Deploying a Scalable Object Detection Inference Pipeline, Part 1

This post is the first in a series on Autonomous Driving at Scale, developed with Tata Consultancy Services (TCS). In this post, we provide a general overview of the deep learning inference for object detection. The next posts cover the object detection inference process and object detection metrics and optimization techniques and deployment of an end-to-end inference pipeline.

Autonomous vehicle software development requires data, computation, and algorithmic innovation on a massive scale only achieved by GPUs.  An array of neural networks forms a base for the perception and decision-making systems. The neural network performance increases proportionally to the amount of data and requires infrastructure to support training and inference at scale.

For autonomous vehicles (AV) to reach acceptable levels of safety, they must be trained on massive amounts of real-world driving data encompassing the diversity of situations that a car could encounter daily. These training scenarios are collected by fleets of vehicles fitted with multiple sensors driving hours each day, generating petabytes of data. This data must then be annotated and processed for comprehensive AV development, testing, and validation.

A large part of AV software is the perception stack that enables the vehicle to detect, track, and classify objects and to estimate distances. A perception algorithm developer can create high performance and robust algorithms that are capable of accurately detecting other vehicles, lanes, static and moving objects, pedestrians, traffic lights at crossings, and intersections in any scenario. The scenarios include various ambient conditions, including inside a tunnel, on a pitch-dark highway, or in glaring sunlight. For these algorithms to work effectively, they need a steady influx of high-quality, annotated or labeled data to train.

In the case of object detection, the goal is not only to detect objects in a single frame but also to determine the location of the objects in the frame. The objects need to be identified, classified, and labeled in the right classes. You can achieve these objectives through a bounding box, which not only identifies the object but also determines the location of the object along with a confidence score.

Traditionally, annotation or labeling has mostly been considered a manual task. However, AI can accelerate the data labeling process. An AI model can generate pre-annotations, which are then reviewed and augmented by human annotators to improve accuracy and create a high-quality training dataset.

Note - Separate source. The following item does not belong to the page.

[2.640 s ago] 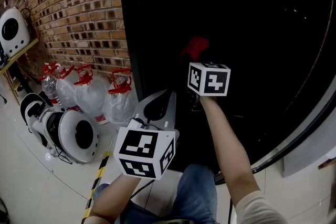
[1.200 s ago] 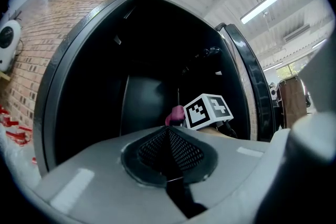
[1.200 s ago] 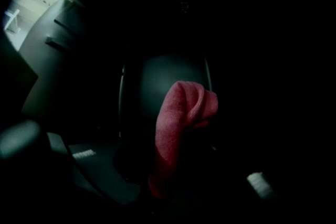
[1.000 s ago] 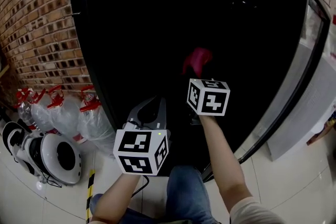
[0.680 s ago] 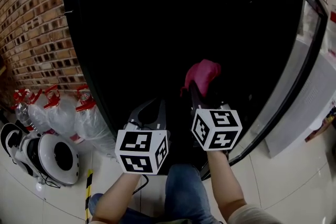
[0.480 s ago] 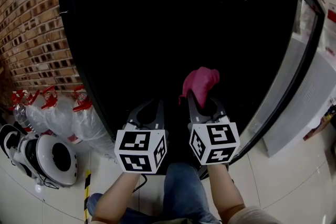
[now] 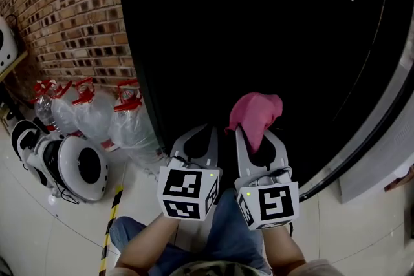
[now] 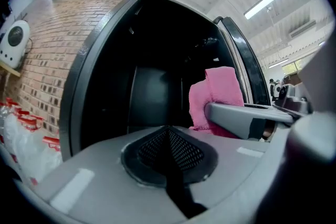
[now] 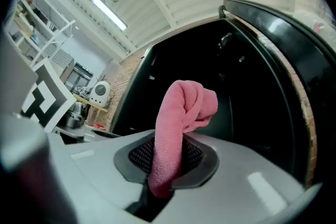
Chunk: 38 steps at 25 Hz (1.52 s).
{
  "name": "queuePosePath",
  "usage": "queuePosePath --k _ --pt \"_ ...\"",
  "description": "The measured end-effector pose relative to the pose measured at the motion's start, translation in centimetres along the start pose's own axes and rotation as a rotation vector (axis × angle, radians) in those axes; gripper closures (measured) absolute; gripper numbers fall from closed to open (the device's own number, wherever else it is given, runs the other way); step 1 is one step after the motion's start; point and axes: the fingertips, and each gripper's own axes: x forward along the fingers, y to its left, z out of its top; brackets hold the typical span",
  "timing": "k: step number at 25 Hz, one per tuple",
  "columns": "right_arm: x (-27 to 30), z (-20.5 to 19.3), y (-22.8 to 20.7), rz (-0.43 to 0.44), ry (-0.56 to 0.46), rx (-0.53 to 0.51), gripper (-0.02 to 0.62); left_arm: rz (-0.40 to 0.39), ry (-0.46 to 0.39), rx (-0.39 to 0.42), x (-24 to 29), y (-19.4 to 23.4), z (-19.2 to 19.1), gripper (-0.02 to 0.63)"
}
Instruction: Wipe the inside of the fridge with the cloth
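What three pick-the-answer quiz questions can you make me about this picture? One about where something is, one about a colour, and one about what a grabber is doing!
1. Where do the clear plastic bottles with red tops stand?
A) on a table
B) on the floor by the brick wall, left of the black fridge
C) inside the fridge

2. What colour is the soft cloth?
A) blue
B) yellow
C) pink

3. What is the right gripper doing?
A) shut on the cloth
B) open and empty
C) holding a bottle

Answers:
1 B, because the head view shows them on the floor against the bricks.
2 C, because it looks pink in all three views.
3 A, because the right gripper view shows the cloth pinched between its closed jaws.
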Motion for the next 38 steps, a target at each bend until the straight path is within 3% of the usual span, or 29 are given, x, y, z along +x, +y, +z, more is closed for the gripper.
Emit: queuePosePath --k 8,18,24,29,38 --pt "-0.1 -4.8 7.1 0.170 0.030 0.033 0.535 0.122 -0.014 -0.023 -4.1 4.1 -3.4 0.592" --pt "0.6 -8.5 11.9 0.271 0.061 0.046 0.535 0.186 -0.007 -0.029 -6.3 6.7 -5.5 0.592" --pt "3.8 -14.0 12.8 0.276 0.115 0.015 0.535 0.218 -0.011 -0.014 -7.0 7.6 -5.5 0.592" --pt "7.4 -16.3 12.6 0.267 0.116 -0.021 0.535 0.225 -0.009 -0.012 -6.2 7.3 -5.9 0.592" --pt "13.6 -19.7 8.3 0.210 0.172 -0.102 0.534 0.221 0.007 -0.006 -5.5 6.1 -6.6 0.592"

Object detection inference pipeline components

GPUs are powering autonomous vehicle software development driven by the scale of data, the scale of computation, and algorithmic innovation. An array of neural networks form a base for the perception and decision making systems. The neural network performance increases proportional to the amount of data and requires infrastructure to support training and inference at scale.

  • Dataset
  • Data schema
  • System configuration


Figure 1 shows the details for a dataset of 23 drive sessions in different scenarios for inference.

Dataset distribution for drive session based on scene, duration,  environmental conditions. and object in the scene.
Figure 1. Dataset distribution.

In addition to the variation in environmental elements and the principal objects for detection, the following tables show the attributes set for the camera used in the ego vehicle and scene.

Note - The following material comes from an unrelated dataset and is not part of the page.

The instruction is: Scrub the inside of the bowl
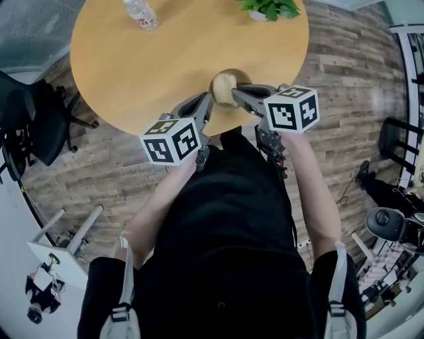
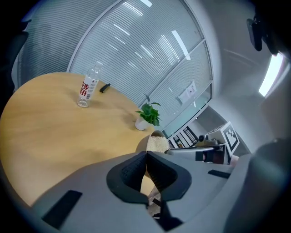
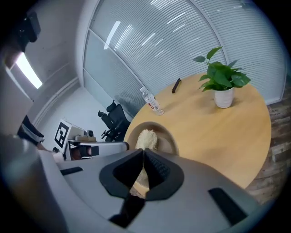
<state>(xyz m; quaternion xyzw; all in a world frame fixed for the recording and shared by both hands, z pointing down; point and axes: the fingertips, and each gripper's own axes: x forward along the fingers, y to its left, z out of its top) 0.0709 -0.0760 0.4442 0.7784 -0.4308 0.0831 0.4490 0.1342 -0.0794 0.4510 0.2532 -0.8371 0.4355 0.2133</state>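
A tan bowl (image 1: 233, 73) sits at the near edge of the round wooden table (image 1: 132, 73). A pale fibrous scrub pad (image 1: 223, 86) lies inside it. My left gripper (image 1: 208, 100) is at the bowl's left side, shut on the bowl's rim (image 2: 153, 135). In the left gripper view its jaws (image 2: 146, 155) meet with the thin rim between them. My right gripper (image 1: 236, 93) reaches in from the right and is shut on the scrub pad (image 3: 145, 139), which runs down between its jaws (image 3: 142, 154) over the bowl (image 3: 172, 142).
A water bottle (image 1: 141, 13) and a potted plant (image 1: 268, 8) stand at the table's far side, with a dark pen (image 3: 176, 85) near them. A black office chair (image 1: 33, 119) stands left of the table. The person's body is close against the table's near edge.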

Image resolution captured by the camera


Frame rate of the camera used

30 FPS

Table 1. Camera sensor attributes.



Ego Vehicle Sensor Suite

1xFront Camera

Infrastructure Elements used in the scenes

Buildings, Roads, Vegetation, Vehicles (Stationary and  moving), Pedestrians, Signposts, Traffic Lights, Street Lights

Total Duration of the Drive Session

51  mins

Table 2. Scene attributes.

Data schema

The dataset is time-stamped and contains raw data from the camera sensor, calibration values, pose trajectory, and ground truth pose. The ground truth data enables the validation of object detection inference output and aids in the interpretation and analysis of the metrics collected.

The data schema gives you information regarding the format and structure of the ground truth data. The data objectively tells you the information about the object localization and categorization. It contains the exact coordinates of the objects, along with its category for each image in the given dataset.

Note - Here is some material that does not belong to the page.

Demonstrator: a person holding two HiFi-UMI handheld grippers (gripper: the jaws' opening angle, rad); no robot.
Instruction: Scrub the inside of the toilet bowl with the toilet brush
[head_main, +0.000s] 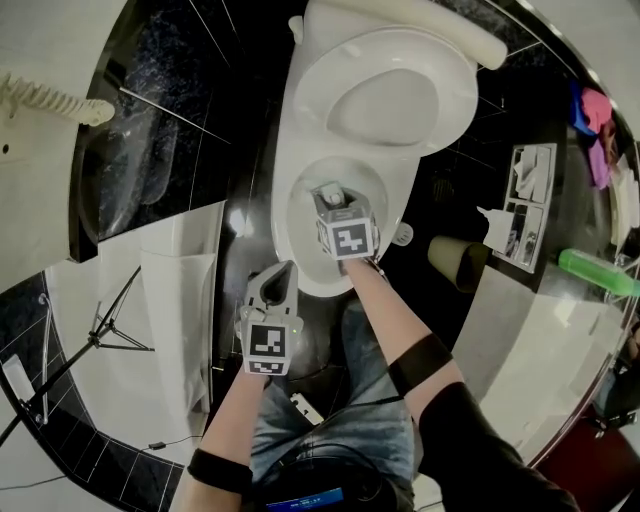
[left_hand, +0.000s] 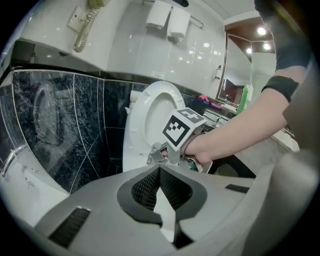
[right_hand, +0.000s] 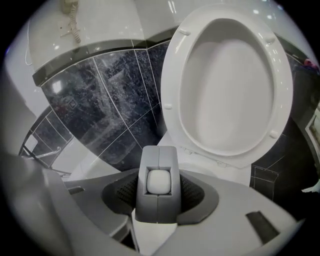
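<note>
My right gripper (right_hand: 159, 194) is clamped on the grey toilet brush handle (right_hand: 159, 156), which I hold end-on, presumably so the bristles reach down into the toilet bowl (head_main: 292, 245) at twelve o'clock. My left gripper (left_hand: 159, 172), jaws together and empty, sits at seven o'clock of the bowl, clear of the scrubbing.

We find the right tool (head_main: 338, 215) over the toilet bowl (head_main: 291, 225) with the brush handle (right_hand: 159, 182) between its jaws, the raised seat (head_main: 385, 100) behind, the left tool (head_main: 272, 290) beside the near rim, and a tripod (head_main: 100, 335) far left.
</note>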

For this post, you are interested in detecting specific objects.


Object Class













Table 3. Object ontology.

Figure 2 shows the structure of the ground truth file.

Ground truth capture of objects from camera including Object class, Bounding box and Object ID.
Figure 2. Ground truth structure.
Ground truth JSON for different object types samples for traffic light, car, and truck including ID, pixelcount, coordinates, reference frame, and shape.
Figure 3. Ground truth JSON for different object types.

System configuration

The configuration in Table 4 runs deep learning inference on a single CPU and one or more GPUs.

Cloud/VM Size


Operating System

Ubuntu 18.04

No of vCPUs/CPU type

24/Intel Xeon E5-2690 v4 (Broadwell)

Memory: GiB (DDR4)/Temp storage (SSD) GiB


No of GPU/GPU type

4/NVIDIA Tesla V100-PCIE

GPU memory: GiB


Max data disks/Max NICs


Max uncached disk throughput: IOPS/MBps


GPU driver/CUDA version


python/OpenCV-python versions


PyTorch version


NGC Container

Table 4. System configuration.

Pre-annotation using YOLOv3

Deep learning is the state-of-the-art method to perform object detection primarily driven by data availability and computational scale. Many other details, such as neural network architecture, are also important and there has been much innovation over the last few years.

There are quite a few models that have pushed the envelope for object detection, such as Faster-Region Based Convolutional Neural Network (Faster-RCNN), You Only Look Once model (YOLO), and Single Shot MultiBox Detector (SSD). There is no straight answer on which model is the best. For pre-annotation object detection needs, you make choices to balance accuracy and speed.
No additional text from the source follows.